During the fight to secure more ADAP funding in Columbia, South Carolina, she and Bates held their ground despite some fierce opposition.
"I will always remember having lunch with State Senator Joseph Neal, who was demanding that Stephanie and Karen call off our march on the Capitol," said Charles King, President and CEO of Housing Works. "Stephanie sat straight across from him, never even looking up from her food while he made his case for why people shouldn't participate in the march. She only interrupted to give her his uneaten bread and butter. When he was through, she just looked up and said, 'Well, hon, you just go ahead and do what you gotta do, and we'll just go ahead and do what we gotta do.' Then she flagged the waiter and asked for a doggy bag. It was clear that the discussion was over."
The recent passage of $4 million for ADAP was the most significant victory for AIDS advocates in South Carolina, and it was a fight Williams was passionate about. "Poor people living with AIDS who end up on this waiting list are being abandoned to sickness and death," Williams told the Update in December. "These budgeting decisions will hurt South Carolina. We need our neighbors well and participating in life, not wasting away in hospital beds."
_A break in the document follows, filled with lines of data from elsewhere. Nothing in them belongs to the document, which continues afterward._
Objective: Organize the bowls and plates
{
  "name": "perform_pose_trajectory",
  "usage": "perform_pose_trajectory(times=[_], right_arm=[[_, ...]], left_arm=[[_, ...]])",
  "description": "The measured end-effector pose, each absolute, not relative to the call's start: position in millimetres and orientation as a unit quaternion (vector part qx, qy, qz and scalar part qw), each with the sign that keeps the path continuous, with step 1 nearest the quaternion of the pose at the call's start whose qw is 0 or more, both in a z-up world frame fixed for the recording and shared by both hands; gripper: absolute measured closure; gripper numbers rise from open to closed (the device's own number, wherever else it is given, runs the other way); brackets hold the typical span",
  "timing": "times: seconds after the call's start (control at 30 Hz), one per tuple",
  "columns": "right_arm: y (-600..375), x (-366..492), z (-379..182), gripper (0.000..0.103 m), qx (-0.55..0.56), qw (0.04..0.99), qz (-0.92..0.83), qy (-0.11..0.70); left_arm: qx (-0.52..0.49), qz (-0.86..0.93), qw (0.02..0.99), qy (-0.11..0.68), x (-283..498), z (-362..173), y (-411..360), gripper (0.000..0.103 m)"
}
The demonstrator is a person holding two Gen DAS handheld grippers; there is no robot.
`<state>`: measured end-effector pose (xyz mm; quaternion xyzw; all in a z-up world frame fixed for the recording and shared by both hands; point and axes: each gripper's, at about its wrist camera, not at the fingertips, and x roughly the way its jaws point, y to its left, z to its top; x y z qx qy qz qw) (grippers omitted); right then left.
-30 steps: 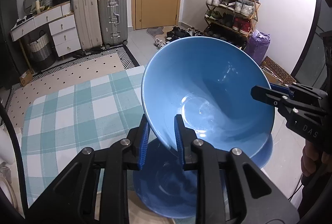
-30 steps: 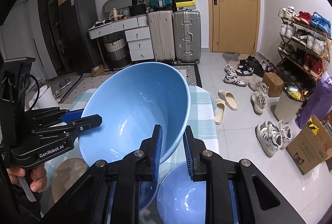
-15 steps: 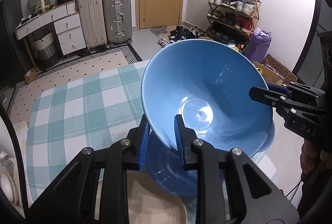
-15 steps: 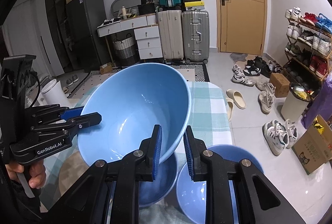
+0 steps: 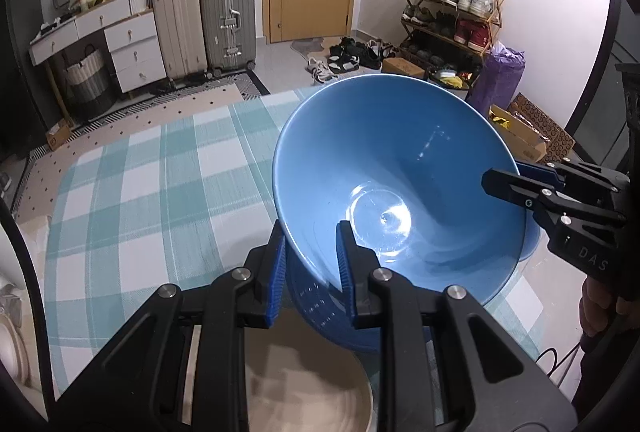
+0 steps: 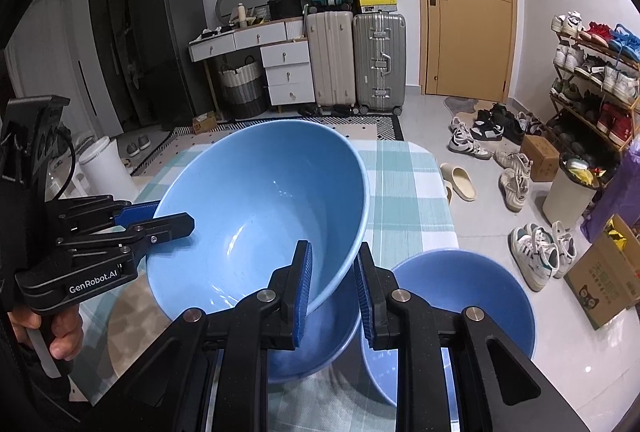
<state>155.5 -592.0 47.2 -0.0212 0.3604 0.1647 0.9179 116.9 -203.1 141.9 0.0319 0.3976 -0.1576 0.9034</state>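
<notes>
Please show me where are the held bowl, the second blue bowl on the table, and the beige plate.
held bowl [image 6: 260, 216]: right wrist view, inner wall.
second bowl [image 6: 472, 296]: right wrist view, inside surface.
beige plate [image 5: 304, 384]: left wrist view, blurred top face.

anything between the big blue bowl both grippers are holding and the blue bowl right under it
Nothing visible. The big blue bowl, pinched by the left gripper and right gripper, hangs tilted directly above the lower blue bowl.

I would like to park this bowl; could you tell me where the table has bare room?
Free: the checked cloth left of the held bowl, out to the far edge. Crowded: near side, with two blue bowls and a beige plate.
</notes>
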Motion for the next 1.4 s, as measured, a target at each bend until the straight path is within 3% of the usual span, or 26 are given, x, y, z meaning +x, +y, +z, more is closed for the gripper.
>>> perform_pose_trajectory(times=[1.4], right_arm=[[-567, 161, -23, 0.08, -0.065, 0.9, 0.13, 0.411]], left_arm=[[0.054, -0.14, 0.886, 0.438, 155, 46, -194, 0.083]])
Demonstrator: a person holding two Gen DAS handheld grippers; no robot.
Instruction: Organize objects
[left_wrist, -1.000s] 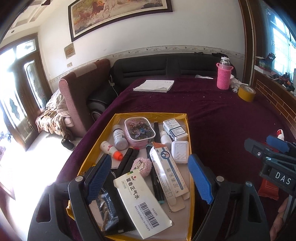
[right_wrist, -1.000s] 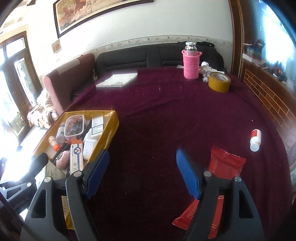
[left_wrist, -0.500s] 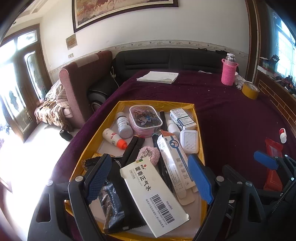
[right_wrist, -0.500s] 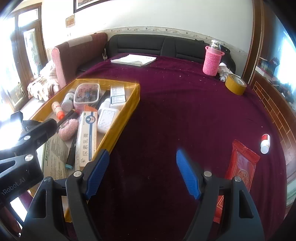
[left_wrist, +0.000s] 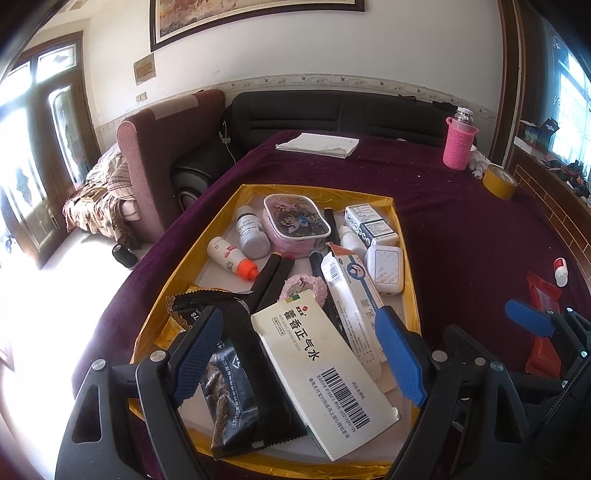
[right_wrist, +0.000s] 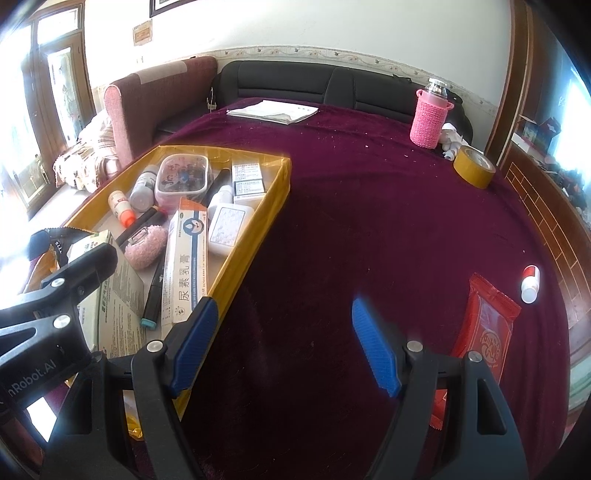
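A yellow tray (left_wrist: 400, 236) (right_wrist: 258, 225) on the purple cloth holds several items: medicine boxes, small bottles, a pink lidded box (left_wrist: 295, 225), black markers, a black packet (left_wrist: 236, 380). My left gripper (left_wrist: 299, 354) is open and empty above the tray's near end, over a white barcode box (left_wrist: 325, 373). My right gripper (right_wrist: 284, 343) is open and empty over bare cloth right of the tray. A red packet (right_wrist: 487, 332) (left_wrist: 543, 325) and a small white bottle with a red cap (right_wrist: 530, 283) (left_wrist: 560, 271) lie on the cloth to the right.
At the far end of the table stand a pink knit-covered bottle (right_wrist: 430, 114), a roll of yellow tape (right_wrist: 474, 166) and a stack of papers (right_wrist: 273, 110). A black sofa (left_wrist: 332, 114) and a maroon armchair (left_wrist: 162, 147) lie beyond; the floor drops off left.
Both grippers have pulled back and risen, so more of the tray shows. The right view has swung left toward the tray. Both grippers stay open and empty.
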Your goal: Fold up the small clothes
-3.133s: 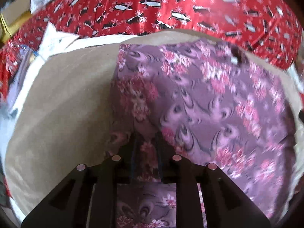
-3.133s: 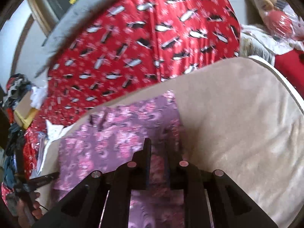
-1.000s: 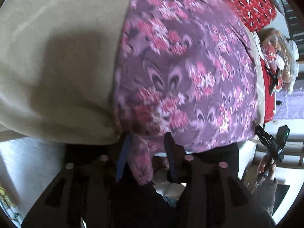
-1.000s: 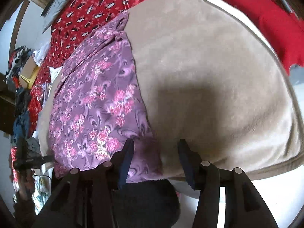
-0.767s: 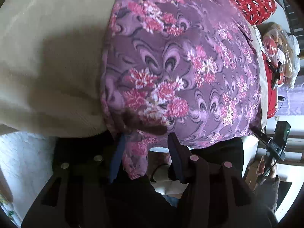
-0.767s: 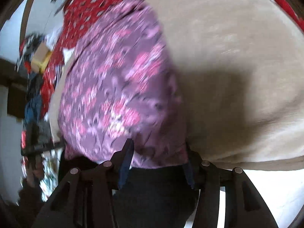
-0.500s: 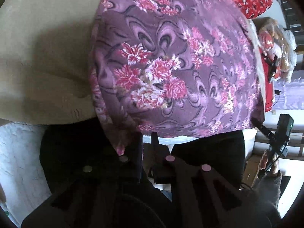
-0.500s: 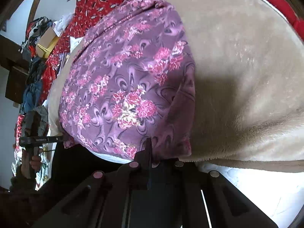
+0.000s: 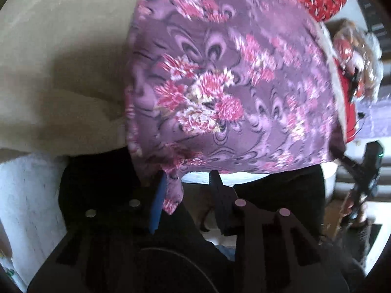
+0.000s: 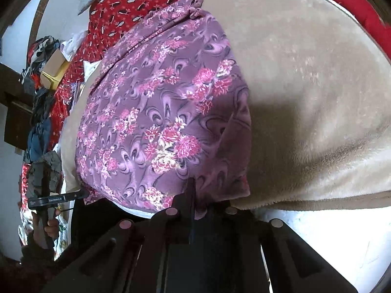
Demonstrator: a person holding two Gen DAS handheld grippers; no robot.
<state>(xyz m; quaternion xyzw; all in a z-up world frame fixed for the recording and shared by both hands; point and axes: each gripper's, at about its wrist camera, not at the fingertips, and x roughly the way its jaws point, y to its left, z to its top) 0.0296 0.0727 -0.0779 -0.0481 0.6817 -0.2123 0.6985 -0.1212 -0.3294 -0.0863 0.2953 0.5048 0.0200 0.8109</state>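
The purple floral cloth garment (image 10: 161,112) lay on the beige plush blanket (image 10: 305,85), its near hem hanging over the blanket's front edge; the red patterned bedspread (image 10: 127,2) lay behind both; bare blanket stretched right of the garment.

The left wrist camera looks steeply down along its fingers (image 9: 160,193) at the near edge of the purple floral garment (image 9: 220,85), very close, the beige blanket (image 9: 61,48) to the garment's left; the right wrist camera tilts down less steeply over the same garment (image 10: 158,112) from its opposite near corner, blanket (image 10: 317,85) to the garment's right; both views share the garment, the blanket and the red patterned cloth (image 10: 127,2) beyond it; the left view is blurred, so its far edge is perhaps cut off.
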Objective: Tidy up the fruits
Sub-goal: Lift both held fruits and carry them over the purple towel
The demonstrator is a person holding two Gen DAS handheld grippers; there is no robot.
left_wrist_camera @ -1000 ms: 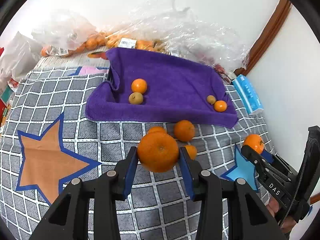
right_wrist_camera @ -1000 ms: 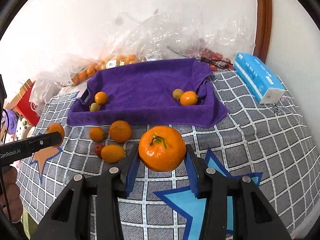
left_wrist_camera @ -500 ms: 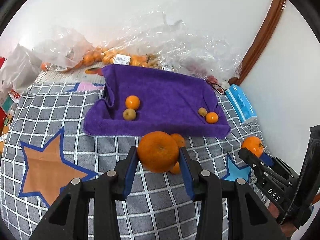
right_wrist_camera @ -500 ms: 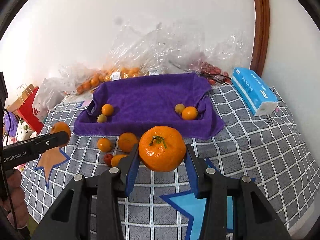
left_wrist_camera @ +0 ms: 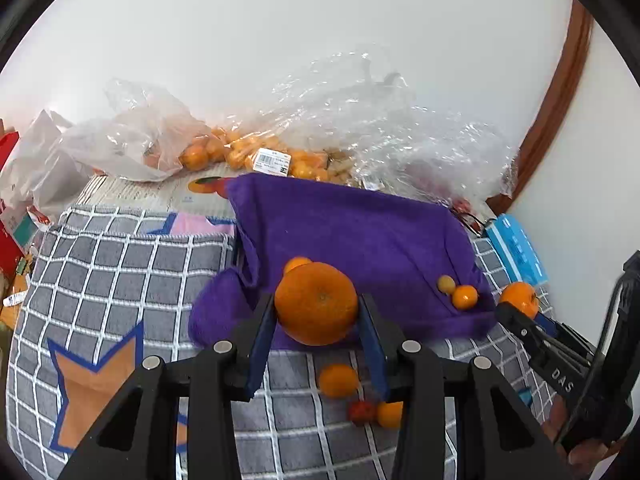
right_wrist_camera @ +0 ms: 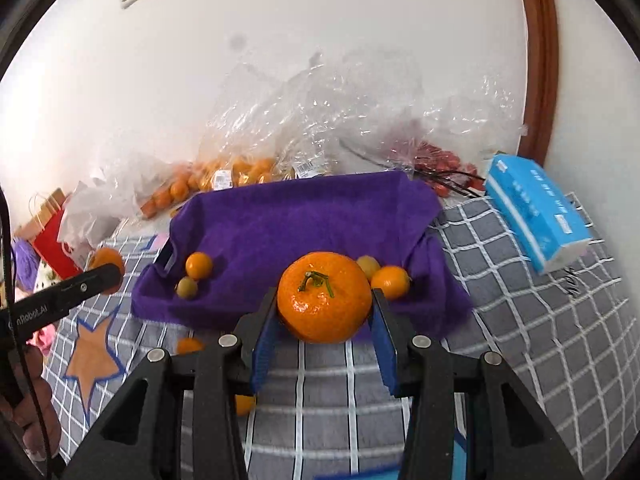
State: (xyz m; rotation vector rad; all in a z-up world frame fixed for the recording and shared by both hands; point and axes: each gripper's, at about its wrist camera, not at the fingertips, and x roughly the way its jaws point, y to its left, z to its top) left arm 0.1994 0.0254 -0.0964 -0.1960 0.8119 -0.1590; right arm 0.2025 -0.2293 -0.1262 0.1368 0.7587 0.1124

Williams had access to medication but was on a different kind of waiting list. After her husband died of a sudden heart attack, she couldn't afford the apartment they shared and stayed with various friends and relatives for two years while she was on the waiting list for Section 8 and Housing Opportunities for People with AIDS housing. It was only in 2006 when she and Bates each received $5,000 as part of their joint 2006 Keith D. Cylar Activist Award that Williams was able to rent her own apartment in Orangeburg, South Carolina. But her health never totally recovered from her long, up and down fight with the virus. This year she went to live with her mother in Bamberg, where she lived until her death.
"Stephanie's death need not be in vain, and one of the lessons is the need for more affordable housing in South Carolina," Bates said. "Having no place to call your own really affects your health."
It's appropriate that Williams' death has sparked conversation about AIDS housing, her death even bringing press coverage in The State about HIV/AIDS. Said Clark-Armstead, "The fact that the South Carolina media is writing about AIDS, and it's not World AIDS Day or anything—that would have pleased Stephanie greatly."